About this exercise:
From the data below, set down exactly the lines between the one holding "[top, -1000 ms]" and the one holding "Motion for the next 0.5", inclusive, and no others.

# # #

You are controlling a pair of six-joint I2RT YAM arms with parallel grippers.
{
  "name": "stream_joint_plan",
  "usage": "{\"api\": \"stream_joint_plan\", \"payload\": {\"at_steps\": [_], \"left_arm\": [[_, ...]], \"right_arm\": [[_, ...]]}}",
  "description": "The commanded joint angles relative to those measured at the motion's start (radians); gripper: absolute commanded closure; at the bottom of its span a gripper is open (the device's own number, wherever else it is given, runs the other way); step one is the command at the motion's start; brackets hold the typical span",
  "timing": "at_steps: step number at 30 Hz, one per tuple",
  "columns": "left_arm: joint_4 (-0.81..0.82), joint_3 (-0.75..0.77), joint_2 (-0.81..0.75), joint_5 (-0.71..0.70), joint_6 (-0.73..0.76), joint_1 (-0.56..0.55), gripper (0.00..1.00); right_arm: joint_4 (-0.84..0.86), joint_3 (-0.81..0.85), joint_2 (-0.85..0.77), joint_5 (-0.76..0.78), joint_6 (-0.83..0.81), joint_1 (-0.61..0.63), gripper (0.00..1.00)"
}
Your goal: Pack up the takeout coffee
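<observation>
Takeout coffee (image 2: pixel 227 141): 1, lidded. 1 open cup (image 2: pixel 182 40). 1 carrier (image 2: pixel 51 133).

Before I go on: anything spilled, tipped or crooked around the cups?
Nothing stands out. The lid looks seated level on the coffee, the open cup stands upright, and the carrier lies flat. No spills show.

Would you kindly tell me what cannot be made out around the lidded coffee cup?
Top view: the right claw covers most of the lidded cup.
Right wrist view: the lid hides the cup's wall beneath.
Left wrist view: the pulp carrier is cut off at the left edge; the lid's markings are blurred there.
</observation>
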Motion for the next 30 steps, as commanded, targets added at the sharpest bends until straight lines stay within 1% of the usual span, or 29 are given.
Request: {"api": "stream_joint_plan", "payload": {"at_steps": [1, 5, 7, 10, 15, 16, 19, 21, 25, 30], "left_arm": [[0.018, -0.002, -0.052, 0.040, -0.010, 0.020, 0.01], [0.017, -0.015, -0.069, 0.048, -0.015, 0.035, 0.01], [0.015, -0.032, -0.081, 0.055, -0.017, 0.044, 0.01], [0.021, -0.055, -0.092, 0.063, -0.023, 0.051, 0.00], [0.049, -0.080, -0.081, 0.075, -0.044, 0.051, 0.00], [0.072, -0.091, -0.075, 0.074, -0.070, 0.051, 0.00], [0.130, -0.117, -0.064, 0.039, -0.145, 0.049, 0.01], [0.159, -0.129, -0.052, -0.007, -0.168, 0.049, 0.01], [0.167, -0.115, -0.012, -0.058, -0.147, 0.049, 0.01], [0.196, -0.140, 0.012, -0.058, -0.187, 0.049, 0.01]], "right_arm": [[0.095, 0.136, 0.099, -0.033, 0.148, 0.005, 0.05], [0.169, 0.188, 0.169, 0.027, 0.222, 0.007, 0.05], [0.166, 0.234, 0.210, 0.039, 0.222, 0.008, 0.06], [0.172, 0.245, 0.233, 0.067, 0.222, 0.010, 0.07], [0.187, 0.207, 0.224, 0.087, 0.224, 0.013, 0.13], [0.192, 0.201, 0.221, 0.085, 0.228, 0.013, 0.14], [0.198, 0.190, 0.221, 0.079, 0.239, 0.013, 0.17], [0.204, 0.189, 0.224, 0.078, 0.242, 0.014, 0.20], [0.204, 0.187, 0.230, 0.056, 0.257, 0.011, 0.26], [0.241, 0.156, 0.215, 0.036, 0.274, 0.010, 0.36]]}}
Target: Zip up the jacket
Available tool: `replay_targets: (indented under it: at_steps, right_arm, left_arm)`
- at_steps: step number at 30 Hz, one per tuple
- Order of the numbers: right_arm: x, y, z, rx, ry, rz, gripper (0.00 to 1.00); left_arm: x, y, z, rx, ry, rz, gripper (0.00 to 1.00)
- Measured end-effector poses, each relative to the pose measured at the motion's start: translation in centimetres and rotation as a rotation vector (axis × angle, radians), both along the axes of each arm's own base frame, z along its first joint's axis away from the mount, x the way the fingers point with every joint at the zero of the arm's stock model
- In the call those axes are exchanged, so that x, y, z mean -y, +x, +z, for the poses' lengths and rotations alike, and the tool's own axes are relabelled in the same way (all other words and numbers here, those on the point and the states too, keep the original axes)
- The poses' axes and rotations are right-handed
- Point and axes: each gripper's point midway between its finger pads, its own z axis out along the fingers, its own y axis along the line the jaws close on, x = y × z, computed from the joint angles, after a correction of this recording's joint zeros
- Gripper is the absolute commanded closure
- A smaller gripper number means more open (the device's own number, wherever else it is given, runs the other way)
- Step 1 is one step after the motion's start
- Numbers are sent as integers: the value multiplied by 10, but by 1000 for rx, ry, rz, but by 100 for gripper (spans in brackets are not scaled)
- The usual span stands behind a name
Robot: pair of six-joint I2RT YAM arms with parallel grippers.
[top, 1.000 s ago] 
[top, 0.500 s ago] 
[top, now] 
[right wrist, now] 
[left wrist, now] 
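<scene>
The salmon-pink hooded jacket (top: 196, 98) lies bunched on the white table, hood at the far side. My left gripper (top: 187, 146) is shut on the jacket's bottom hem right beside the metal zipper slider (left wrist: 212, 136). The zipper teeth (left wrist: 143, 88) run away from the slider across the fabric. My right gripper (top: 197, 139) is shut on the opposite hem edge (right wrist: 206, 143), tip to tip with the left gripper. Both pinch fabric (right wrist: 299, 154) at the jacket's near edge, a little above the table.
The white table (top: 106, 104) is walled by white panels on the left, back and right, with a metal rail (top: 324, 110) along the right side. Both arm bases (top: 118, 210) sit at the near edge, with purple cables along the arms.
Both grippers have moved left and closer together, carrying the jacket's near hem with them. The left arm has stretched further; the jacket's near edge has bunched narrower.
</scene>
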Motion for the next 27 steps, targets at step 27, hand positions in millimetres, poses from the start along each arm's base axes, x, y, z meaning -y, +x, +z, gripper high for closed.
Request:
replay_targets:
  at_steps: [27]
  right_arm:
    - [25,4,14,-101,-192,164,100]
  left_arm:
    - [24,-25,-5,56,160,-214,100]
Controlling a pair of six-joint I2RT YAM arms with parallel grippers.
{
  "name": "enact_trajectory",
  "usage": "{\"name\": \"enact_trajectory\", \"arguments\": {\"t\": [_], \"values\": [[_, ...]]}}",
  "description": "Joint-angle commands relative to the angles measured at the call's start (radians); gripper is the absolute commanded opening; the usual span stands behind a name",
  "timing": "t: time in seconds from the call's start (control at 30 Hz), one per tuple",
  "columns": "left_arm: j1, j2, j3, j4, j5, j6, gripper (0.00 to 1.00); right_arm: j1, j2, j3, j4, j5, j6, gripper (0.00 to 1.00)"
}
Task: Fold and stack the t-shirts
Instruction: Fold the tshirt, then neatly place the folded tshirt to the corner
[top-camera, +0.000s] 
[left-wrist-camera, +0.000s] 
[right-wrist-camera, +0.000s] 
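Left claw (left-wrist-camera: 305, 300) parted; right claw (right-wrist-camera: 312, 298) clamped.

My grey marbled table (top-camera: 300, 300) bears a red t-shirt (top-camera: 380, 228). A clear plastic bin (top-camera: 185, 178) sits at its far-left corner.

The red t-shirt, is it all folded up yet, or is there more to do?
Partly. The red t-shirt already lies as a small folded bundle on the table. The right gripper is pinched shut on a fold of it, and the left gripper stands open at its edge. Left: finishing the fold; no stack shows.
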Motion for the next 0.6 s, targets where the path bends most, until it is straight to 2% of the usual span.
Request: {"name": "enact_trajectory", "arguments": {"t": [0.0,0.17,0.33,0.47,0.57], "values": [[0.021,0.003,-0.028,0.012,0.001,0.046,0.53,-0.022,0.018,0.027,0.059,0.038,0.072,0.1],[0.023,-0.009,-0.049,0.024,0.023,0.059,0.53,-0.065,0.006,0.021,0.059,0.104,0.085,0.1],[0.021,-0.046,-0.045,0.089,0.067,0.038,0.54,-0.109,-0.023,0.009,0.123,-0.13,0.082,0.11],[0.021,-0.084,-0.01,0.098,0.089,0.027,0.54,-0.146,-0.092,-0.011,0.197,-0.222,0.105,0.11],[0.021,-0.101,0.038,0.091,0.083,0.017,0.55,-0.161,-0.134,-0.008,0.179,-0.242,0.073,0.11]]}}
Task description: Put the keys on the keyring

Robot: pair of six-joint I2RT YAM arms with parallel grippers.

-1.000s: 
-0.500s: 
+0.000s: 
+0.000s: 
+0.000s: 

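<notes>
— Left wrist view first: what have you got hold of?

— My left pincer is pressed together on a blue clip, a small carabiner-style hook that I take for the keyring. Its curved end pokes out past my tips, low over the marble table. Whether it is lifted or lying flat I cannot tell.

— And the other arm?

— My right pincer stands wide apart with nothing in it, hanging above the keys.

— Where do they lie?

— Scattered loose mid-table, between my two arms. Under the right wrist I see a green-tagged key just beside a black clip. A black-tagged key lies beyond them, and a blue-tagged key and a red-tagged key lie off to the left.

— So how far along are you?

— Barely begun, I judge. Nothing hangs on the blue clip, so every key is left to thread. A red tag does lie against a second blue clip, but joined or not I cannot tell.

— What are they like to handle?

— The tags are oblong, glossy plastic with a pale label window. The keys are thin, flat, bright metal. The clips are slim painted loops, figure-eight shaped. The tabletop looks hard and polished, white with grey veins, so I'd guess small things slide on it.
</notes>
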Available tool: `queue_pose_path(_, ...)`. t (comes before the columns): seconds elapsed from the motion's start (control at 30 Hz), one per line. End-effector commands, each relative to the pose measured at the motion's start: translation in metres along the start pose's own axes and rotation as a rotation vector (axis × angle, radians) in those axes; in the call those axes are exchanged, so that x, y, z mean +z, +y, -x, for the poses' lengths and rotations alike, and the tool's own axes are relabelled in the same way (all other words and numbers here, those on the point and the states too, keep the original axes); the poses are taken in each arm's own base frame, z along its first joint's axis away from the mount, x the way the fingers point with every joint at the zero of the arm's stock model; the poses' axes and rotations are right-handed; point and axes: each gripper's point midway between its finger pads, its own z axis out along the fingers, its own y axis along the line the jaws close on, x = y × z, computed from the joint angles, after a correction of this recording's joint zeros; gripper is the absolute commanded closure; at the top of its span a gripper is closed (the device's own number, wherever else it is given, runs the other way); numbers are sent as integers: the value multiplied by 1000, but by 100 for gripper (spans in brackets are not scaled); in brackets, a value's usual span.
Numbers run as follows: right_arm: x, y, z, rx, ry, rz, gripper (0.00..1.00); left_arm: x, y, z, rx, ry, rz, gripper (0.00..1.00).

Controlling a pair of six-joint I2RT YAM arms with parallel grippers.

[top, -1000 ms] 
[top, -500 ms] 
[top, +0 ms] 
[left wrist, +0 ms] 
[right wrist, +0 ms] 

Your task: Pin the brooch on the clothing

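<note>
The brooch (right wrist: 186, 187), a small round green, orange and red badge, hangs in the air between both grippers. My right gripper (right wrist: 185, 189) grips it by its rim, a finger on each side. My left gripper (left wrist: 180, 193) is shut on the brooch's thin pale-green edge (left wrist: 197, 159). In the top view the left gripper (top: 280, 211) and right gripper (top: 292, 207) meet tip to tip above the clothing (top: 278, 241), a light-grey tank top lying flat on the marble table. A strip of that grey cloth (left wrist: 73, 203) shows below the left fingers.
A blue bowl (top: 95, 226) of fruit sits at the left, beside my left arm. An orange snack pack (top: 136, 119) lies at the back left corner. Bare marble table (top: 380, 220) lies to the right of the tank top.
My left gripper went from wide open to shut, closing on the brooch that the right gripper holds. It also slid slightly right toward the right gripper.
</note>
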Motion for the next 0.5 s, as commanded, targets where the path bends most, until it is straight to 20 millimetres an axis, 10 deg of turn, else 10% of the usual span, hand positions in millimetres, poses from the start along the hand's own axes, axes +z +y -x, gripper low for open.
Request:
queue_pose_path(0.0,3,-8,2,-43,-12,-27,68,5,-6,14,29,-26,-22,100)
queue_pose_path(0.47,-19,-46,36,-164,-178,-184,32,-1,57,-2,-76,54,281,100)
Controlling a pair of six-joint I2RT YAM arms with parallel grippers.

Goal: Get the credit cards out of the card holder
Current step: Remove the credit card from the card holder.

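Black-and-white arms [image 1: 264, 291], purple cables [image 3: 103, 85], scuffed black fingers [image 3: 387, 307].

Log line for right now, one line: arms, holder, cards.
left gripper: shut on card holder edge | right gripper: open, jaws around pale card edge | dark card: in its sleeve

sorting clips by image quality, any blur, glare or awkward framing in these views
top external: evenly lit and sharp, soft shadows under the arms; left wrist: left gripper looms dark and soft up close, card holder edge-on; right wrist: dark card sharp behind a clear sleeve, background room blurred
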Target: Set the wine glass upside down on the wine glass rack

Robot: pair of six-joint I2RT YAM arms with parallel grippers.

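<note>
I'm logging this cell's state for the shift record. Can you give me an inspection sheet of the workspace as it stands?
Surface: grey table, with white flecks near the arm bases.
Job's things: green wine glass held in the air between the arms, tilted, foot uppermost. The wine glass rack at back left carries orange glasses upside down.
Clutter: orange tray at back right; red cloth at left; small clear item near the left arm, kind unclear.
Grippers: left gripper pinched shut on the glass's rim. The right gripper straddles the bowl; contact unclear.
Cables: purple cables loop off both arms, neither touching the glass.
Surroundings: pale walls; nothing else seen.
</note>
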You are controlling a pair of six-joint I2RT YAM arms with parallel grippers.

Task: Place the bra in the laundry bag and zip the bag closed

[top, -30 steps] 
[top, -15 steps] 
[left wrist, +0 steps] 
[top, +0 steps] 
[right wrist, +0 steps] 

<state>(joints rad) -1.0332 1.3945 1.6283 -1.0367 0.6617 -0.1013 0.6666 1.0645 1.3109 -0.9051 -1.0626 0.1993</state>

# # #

Answer space:
[top, -1000 ms] 
[top, -500 ms] 
[top, +0 ms] 
[left wrist, +0 ms] 
[right wrist, +0 ms] 

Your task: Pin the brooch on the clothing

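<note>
The brooch (right wrist: 186, 187), a small round green, orange and red badge, hangs in the air between both grippers. My right gripper (right wrist: 185, 189) grips it by its rim, a finger on each side. My left gripper (left wrist: 180, 193) is shut on the brooch's thin pale-green edge (left wrist: 197, 159). In the top view the left gripper (top: 280, 211) and right gripper (top: 292, 207) meet tip to tip above the clothing (top: 278, 241), a light-grey tank top lying flat on the marble table. A strip of that grey cloth (left wrist: 73, 203) shows below the left fingers.
A blue bowl (top: 95, 226) of fruit sits at the left, beside my left arm. An orange snack pack (top: 136, 119) lies at the back left corner. Bare marble table (top: 380, 220) lies to the right of the tank top.
My left gripper went from wide open to shut, closing on the brooch that the right gripper holds. It also slid slightly right toward the right gripper.
</note>
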Motion for the next 0.5 s, as commanded, targets where the path bends most, until it is straight to 20 millimetres an axis, 10 deg of turn, else 10% of the usual span, hand positions in millimetres, poses from the start along the hand's own axes, axes +z +y -x, gripper low for open.

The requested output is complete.